## [Work request]
Scan the lines below and report each one containing "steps" by copying it.

(Dataset items)
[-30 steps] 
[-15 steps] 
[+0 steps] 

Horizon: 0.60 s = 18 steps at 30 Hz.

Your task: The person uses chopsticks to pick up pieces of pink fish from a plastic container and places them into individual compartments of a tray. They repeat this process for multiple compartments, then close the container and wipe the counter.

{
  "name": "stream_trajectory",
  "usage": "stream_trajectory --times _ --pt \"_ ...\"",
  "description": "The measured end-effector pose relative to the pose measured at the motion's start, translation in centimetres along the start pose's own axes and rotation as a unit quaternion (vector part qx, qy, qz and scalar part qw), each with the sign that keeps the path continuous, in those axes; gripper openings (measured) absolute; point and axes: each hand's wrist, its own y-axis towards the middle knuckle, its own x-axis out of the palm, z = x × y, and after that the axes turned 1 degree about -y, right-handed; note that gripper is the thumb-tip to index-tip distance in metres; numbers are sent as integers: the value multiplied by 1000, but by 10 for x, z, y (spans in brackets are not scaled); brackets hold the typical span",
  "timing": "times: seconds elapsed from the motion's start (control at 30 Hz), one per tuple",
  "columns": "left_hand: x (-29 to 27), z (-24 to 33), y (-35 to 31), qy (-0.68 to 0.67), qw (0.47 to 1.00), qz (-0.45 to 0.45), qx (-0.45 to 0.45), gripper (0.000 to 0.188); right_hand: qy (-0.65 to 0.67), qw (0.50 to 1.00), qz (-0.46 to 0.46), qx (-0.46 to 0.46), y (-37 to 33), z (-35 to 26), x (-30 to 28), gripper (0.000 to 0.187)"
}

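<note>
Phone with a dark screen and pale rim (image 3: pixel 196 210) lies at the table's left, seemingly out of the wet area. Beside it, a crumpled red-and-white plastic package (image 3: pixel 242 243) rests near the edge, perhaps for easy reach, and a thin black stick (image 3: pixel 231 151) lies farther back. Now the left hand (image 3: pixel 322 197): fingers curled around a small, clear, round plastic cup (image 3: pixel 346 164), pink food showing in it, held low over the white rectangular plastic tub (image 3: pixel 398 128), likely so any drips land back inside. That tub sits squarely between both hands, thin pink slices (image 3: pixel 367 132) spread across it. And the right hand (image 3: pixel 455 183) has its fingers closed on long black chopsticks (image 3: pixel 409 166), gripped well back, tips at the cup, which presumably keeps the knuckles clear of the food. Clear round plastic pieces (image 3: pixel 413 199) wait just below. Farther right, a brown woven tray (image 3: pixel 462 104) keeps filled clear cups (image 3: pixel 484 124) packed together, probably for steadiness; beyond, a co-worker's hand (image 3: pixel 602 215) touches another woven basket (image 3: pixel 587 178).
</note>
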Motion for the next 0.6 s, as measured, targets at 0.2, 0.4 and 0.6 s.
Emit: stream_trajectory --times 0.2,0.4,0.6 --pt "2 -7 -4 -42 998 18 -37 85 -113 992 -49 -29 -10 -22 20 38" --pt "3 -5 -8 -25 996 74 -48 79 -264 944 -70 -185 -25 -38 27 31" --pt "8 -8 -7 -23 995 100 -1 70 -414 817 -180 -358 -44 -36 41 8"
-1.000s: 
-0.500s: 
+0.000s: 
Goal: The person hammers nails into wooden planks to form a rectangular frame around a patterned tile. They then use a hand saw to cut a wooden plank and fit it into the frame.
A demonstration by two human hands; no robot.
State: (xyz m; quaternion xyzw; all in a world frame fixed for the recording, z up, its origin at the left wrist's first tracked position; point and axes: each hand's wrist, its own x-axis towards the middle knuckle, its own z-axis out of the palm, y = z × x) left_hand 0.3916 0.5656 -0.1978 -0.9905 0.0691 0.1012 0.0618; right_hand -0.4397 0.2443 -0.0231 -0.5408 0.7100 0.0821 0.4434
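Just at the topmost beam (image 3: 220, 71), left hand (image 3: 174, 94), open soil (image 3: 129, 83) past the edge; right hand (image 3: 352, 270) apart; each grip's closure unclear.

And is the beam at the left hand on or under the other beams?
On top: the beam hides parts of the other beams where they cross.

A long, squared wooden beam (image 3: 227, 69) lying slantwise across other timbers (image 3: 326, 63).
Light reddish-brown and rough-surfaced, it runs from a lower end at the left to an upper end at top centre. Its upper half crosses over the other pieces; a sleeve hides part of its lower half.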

## [Response]
[-30 steps] 
[-15 steps] 
[+0 steps] 
Horizon: 0.60 s = 18 steps at 30 Hz.

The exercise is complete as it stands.